After the others left, Tim studied her with concern in his eyes. “Are you sure you’re okay?”

She hesitated, wondering how well she knew him. Well enough to tell him the truth? Never talk about yourself. She noticed the wedding ring on his finger. He was married. Did she know his wife?

“Lily?” he pressed.

“I’m okay,” she lied, swallowing the dry knot in her throat, along with the thoughts of the car accident, the cash, the gun.

“It seems like—” He was cut off by the unmistakable shriek of an alarm. “Code CPR,” a voice said over the loudspeaker. “Code CPR.”

Tim ran for the doors. Beth dropped a bin of supplies at Lily’s feet and followed. As though by an instinct she didn’t recognize, Lily rose and went after them.

Two doctors from the code team passed, moving into the emergency room, and Lily followed.

Behind the doors was a giant room with a circular island at the center, where nurses in purple scrubs buzzed around a small cluster of desks. Yellow curtains divided the outer ring into individual rooms. A doctor ripped open one curtain to reveal Brent Nolan on a gurney. Quickly, he was surrounded by the doctors and Beth and Tim. Beth placed the bag valve mask while Tim started compressions, counting out loud. “Two, three, four . . .”

The monitor above Brent’s head showed a flat, straight line. He was in asystole. He was going to die. He couldn’t die. She clenched her fists, shifting her weight off her bad ankle as she studied the monitor.

Come on, Brent.

When Tim reached thirty, Beth administered two breaths, pumping the bag against Brent’s mouth. The doctor applied gel to Brent’s chest and pressed the ultrasound wand to his skin. There was the whooshing sound of the machine as the doctor studied his heart on the monitor.

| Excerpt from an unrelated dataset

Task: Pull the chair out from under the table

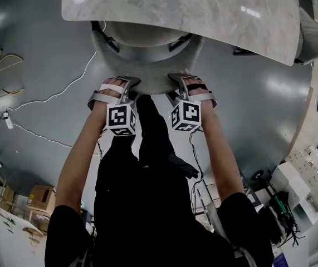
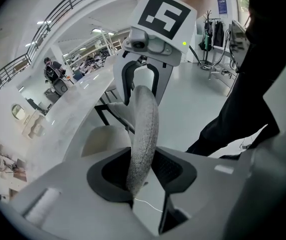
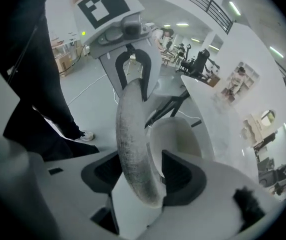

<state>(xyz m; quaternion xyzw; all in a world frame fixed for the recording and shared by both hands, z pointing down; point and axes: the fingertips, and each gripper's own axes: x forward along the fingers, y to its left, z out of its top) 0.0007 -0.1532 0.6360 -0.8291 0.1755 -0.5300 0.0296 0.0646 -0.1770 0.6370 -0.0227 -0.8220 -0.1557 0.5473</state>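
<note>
A grey upholstered chair (image 1: 147, 77) is tucked under the marble table (image 1: 203, 15), with its curved backrest rim toward me. My left gripper (image 1: 130, 83) straddles the rim's left part. In the left gripper view the rim (image 2: 145, 129) fills the gap between the dark pads of the left gripper (image 2: 143, 169), which is shut on it. My right gripper (image 1: 176, 79) sits over the rim's right part. In the right gripper view the rim (image 3: 132, 134) lies between the wider-set jaws of the right gripper (image 3: 140, 174), which stand open around it.
My dark-trousered legs (image 1: 153, 166) stand just behind the chair. White cables (image 1: 53, 96) trail over the grey floor at left. A second chair (image 1: 314, 35) stands at the table's right end. A cardboard box (image 1: 39, 196) and benches with gear line the room's edges.
</note>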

“He’s got tamponade,” the doctor said, sounding discouraged.

“Pericardiocentesis?” Beth asked.

The doctor gave a brief shake of his head. “He’s got no cardiac activity.”

“Should we try?” Beth asked.

The doctor paused, then said, “Give him one milligram epi.”

“I’m on it,” Beth said and looked to Lily. “Can you bag him? Do you feel well enough?”

Lily hesitated. She had no memory, but she could perform CPR. Two breaths administered at every thirty compressions. She was a nurse. That was why she knew how to do it, why the people here recognized her.